Description of the task: Print, word for word, the opening line of the data below and every line after it through the line that contains "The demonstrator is", but not the pictures.

Dataset excerpt:
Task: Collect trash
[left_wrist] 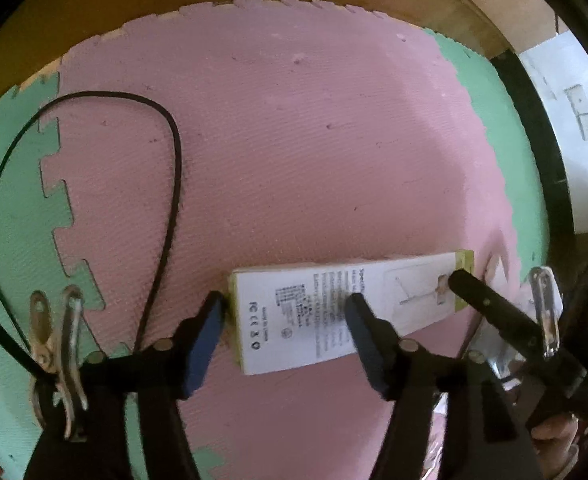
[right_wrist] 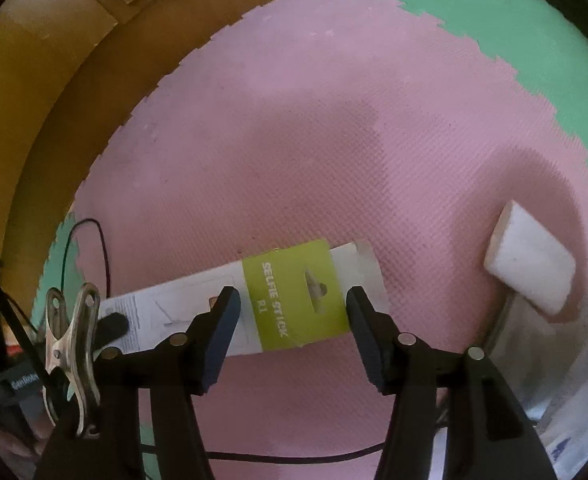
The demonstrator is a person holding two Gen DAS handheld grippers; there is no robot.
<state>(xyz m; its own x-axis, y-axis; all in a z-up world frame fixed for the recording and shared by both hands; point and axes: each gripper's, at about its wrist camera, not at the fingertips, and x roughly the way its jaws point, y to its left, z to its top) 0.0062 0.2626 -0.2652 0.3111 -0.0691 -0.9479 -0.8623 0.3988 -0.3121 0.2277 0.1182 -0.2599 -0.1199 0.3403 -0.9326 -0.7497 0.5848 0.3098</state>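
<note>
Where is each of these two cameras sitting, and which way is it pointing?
Left wrist: on the left gripper, looking steeply down at the selfie stick box on the pink mat; own open jaws show, plus the right gripper.
Right wrist: on the right gripper, looking down at the box's green end; open jaws, white block to the right.
Shared: box, mat, black cable.

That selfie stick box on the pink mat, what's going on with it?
A person holding two grippers is reaching down over the selfie stick box, which lies flat on the pink foam mat. The left gripper straddles one end, the right gripper the green-labelled end. Both are open; the box isn't lifted.
</note>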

Your response:
Task: Collect trash
[left_wrist] 
[right_wrist] 
The demonstrator is a person holding two Gen DAS handheld grippers; there is no robot.

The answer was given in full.